Oh Frankie Hun, sounds like it's really hard for you at the moment!

Don't be too hard on yourself, it's normal to feel sad and jealous just don't let it overtake you, easier said than done I know!

At one point I felt like everybody around me was pregnant and a fellow FF gave me some advice that really helped! You don't need to feel jealous because you want your baby not hers so there is nothing to be jealous of!

I dont know if that helps you at all my love but just know that there are many many of us out there that understand how you feel and are here to support you!

Cyber hugs!

Pudding
X


----------



## Frankie83 (May 24, 2015)

Thanks so much it's good to know I am not alone. x


----------



## Pudding34 (May 13, 2013)

You are definitely not alone Hun! 

There are many amazing women on here who can sympathise with how you feel and the struggles you are facing each day.

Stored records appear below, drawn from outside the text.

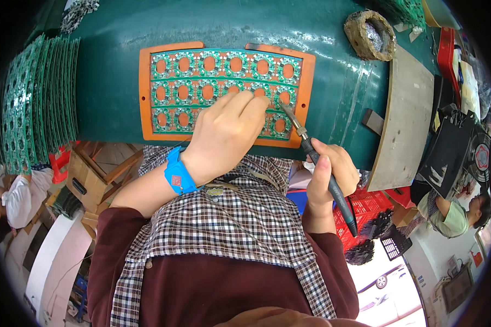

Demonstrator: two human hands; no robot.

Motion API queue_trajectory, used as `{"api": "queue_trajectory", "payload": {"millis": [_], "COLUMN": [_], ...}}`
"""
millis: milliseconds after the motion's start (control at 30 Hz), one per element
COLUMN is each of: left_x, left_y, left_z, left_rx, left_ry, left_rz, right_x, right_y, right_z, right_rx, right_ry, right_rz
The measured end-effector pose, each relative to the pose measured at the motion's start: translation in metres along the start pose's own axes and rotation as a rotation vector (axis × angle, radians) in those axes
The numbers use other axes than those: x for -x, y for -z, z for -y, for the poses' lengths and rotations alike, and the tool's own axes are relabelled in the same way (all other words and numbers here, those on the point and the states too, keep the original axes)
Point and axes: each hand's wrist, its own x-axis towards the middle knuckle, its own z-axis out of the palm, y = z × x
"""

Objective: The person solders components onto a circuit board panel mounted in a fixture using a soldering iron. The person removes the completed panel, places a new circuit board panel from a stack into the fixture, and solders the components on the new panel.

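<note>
Green circuit-board panel (pixel 222 80), sitting in an orange tray (pixel 145 98) on the dark green bench (pixel 109 71), right in front of the person. Panel's a grid: three rows of ring-shaped units, six across in the top row, silvery parts crowded around each ring, orange showing through the round centres. Tray rim has a gap along the far edge, dark mark just right of it; small dark hole in each side.

Right hand (pixel 335 170) closed around the handle of a soldering iron (pixel 304 139), metal end angled down at the rightmost middle-row unit. Tip too small to tell if it touches.

Left hand (pixel 226 128), blue wristband (pixel 180 171), lies over the panel, fingers bent together; fingertips face away, so can't tell if anything's pinched. It covers the middle of the bottom row and part of the middle row. Fine parts and solder joints unreadable at this size.
</note>
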Motion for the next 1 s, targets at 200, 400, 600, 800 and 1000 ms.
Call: {"api": "queue_trajectory", "payload": {"millis": [200, 400, 600, 800, 1000], "left_x": [-0.001, -0.018, -0.029, -0.030, -0.037], "left_y": [0.000, 0.014, 0.001, 0.007, 0.018], "left_z": [0.005, 0.002, 0.009, 0.010, 0.006], "left_rx": [0.015, 0.018, 0.023, 0.021, -0.026], "left_ry": [-0.091, 0.028, 0.061, -0.020, 0.193], "left_rz": [0.018, -0.006, -0.055, 0.008, 0.006], "right_x": [0.000, -0.008, -0.026, -0.025, -0.036], "right_y": [-0.001, 0.003, -0.010, -0.010, -0.014], "right_z": [0.000, -0.002, -0.001, 0.000, 0.007], "right_rx": [0.008, -0.004, 0.009, 0.004, -0.001], "right_ry": [0.020, -0.035, -0.022, -0.009, 0.059], "right_rz": [0.029, -0.045, -0.009, 0.006, -0.013]}}
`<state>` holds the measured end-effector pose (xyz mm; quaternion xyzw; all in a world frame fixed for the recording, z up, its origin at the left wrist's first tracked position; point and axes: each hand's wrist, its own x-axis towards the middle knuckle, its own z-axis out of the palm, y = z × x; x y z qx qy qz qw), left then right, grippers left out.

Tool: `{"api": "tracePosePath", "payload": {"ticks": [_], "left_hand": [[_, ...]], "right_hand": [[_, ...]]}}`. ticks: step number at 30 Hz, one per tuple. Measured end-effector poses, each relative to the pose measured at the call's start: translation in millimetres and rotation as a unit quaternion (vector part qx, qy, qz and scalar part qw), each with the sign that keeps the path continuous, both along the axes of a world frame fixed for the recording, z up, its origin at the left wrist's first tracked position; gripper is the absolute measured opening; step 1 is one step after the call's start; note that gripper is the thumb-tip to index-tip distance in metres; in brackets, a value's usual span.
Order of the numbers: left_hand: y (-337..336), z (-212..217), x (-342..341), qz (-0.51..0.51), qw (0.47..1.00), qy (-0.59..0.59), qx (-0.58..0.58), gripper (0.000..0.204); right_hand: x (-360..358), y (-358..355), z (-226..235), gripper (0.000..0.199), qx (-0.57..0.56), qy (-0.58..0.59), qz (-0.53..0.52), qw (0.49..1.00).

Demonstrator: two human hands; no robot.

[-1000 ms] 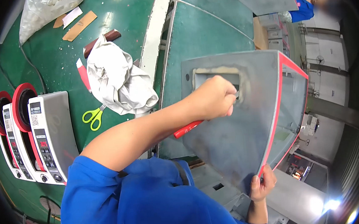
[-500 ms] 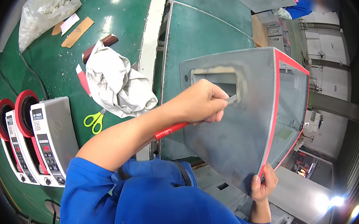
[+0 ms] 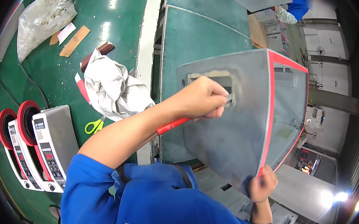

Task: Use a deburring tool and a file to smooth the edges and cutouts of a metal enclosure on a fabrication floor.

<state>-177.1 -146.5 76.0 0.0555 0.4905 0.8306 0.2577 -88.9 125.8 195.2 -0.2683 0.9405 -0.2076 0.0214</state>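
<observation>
Grey box [image 3: 228, 146] at the green bench [image 3: 202, 30], right hand [image 3: 263, 185] gripping its red-taped edge, left hand [image 3: 205, 97] clenched round a red-handled tool [image 3: 173, 125], drawn back slightly leftward versus a second ago at the beige-rimmed opening [image 3: 227, 84], so rim work seems ongoing.

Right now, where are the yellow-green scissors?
In the head view, the yellow-green scissors lie left of centre on the green surface, beside the white cloth and right of the two white machines.
</observation>
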Motion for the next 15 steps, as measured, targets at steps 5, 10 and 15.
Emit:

It may sound trite but just try to take one day at a time, get through little bits and the whole thing won't seem so huge!

If you ever want to have a rant or if you need any help just let me know!

Pudding
X


----------



## Frankie83 (May 24, 2015)

Thank you I really appreciate it. x


----------



## chooshoos (Dec 18, 2014)

I agree with pudding, I'm a great believer in karma too.  

We don't know her story and unless you saw her and the colleague "at it" then it's conjecture, difficult to know what's going on for her at home or what the pain of MC may have driven her to. 

Bottom line we can only be responsible for our own behaviour and sink our energy in to our issues. 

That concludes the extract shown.